= Prompt =
With the pictures omitted, repeat exactly the lines below starting with the line that has "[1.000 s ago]" and going on through the line that has "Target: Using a".

Provided data section start

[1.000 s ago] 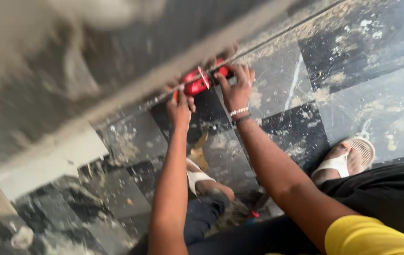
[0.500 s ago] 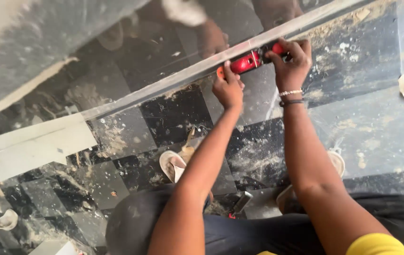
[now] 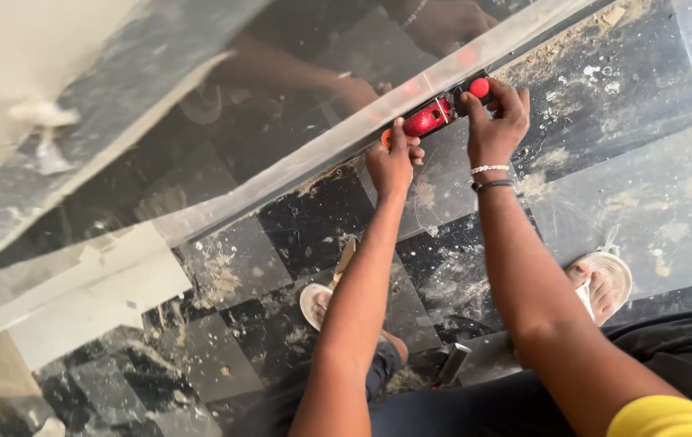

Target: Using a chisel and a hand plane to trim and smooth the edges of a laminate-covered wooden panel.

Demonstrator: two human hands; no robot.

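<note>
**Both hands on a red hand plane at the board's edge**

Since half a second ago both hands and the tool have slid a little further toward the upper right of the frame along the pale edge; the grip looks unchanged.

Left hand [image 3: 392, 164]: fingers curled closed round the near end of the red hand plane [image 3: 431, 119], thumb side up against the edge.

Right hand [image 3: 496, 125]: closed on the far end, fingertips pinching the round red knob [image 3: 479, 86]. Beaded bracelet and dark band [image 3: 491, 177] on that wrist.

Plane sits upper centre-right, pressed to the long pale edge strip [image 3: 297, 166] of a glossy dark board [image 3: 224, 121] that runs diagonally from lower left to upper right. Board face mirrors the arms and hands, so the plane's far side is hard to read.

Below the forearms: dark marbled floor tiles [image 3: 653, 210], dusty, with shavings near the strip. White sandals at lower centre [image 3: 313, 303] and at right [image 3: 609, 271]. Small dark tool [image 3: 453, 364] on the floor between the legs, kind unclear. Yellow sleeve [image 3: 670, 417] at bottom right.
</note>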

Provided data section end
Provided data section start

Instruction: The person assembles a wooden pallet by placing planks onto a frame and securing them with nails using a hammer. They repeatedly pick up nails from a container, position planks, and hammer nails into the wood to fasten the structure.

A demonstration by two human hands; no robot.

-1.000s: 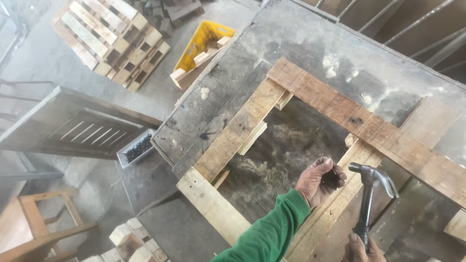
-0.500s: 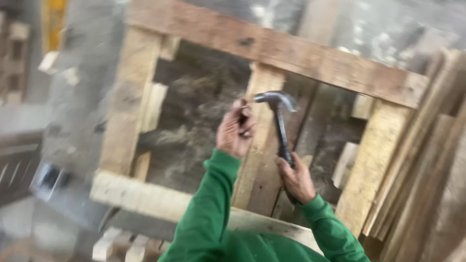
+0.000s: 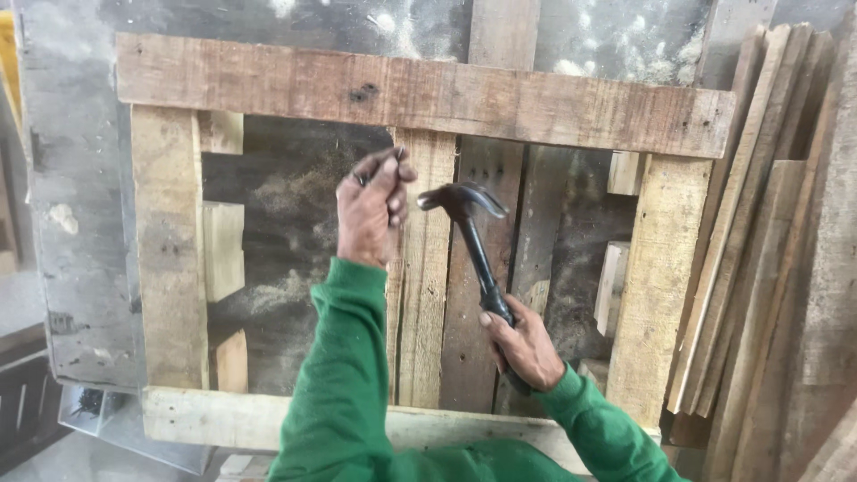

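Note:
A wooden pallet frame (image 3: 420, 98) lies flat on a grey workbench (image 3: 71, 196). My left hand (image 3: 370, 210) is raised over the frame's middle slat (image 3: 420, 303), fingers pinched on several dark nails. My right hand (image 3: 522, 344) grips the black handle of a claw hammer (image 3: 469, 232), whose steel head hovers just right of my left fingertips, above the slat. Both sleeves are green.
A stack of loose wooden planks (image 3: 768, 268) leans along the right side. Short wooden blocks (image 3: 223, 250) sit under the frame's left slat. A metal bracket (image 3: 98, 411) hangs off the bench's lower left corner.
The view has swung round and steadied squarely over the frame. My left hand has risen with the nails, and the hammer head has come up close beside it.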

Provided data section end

= Task result =
[1.000 s ago] 
[0.500 s ago] 
[now] 

Target: Using a chisel and a hand plane to trim and smooth the edges of a laminate-covered wooden panel.

The requested output is complete.